Katy Perry's hit Dark Horse copied a Christian rap song, jury finds
Rapper Marcus Gray and co-authors sued over resemblance to song Joyful Noise
A jury on Monday found that Katy Perry's 2013 hit Dark Horse improperly copied a 2009 Christian rap song, setting up arguments over how much the singer and other defendants will owe.
Monday's decision returned by a nine-member federal jury in a Los Angeles courtroom came five years after Marcus Gray and two co-authors first sued alleging Dark Horse stole from Joyful Noise, a song Gray released under the stage name Flame.
The case now goes to a penalty phase, where the jury will decide how much the plaintiffs are owed for copyright infringement.

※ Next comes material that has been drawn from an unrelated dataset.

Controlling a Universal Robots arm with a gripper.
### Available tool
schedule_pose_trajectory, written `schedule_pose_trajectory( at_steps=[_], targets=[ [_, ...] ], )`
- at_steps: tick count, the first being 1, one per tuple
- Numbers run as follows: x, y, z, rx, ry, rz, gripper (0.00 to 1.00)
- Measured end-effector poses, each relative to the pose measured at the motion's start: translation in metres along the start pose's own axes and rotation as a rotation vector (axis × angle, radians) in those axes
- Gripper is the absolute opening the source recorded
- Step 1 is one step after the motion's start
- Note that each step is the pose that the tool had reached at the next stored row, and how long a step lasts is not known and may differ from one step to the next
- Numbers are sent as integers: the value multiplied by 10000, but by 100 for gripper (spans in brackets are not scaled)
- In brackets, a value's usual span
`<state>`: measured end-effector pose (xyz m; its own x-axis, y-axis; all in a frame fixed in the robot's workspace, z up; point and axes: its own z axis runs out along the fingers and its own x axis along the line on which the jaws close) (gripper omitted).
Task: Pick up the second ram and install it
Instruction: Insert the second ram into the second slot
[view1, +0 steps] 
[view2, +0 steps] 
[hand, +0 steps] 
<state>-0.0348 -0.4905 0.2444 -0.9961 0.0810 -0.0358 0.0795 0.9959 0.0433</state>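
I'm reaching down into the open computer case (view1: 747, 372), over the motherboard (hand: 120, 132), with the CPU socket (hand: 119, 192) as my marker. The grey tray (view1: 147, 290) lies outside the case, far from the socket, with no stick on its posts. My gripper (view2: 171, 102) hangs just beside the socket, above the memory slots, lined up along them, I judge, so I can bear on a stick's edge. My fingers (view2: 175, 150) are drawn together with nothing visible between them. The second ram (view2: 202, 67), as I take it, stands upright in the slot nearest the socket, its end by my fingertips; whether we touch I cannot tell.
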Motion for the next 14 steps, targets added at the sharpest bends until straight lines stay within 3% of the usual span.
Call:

Gray's attorneys argued that the beat and instrumental line featured through nearly half of Dark Horse are substantially similar to those of Joyful Noise.
Dark Horse, a hybrid of pop, trap and hip-hop sounds that was the third single of Perry's 2013 album Prism, spent four weeks atop the Billboard Hot 100 in early 2014, and earned Perry a Grammy nomination.

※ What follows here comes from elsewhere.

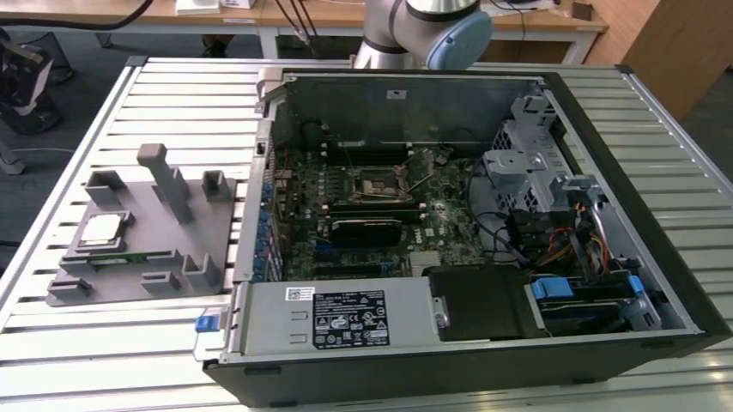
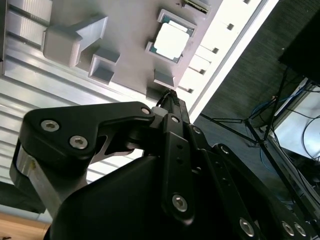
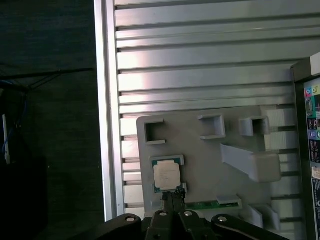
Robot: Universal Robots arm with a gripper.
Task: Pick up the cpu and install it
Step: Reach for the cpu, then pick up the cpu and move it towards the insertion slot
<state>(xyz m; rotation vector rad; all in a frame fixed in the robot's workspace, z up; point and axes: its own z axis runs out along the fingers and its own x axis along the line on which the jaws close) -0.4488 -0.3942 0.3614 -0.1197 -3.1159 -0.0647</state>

Perry's attorneys argued that the song sections in question represent the kind of simple musical elements that if found to be subject to copyright would hurt music and all songwriters.
"They're trying to own basic building blocks of music, the alphabet of music that should be available to everyone," Perry's lawyer Christine Lepera said during closing arguments Thursday.
Perry and the song's co-authors, including her producer Dr. Luke, testified during the seven-day trial that none of them had heard the song or heard of Gray before the lawsuit, nor did they listen to Christian music.
Gray's attorneys had only to demonstrate, however, that Joyful Noise had wide dissemination and could have been heard by Perry and her co-authors, and provide as evidence that it had millions of plays on YouTube and Spotify, and that the album it's included on was nominated for a Grammy.
'I could perform it live'
"They're trying to shove Mr. Gray into some gospel music alleyway that no one ever visits," said plaintiffs' attorney Michael A. Kahn during closing arguments, when he also pointed out that Perry had begun her career as a Christian artist.
Kahn and Gray declined comment but smiled as they left the courtroom after the verdict.
The 34-year-old pop superstar and American Idol judge brought laughs to the proceedings when she testified during its second day, and her lawyers were having technical troubles getting Dark Horse to play in the courtroom.
"I could perform it live," Perry said.
No performance was necessary after the audio issues were fixed. Jurors heard both songs played back-to-back in their entirety at the end of closing arguments this week.
Perry was not present for the reading of the verdict Monday afternoon.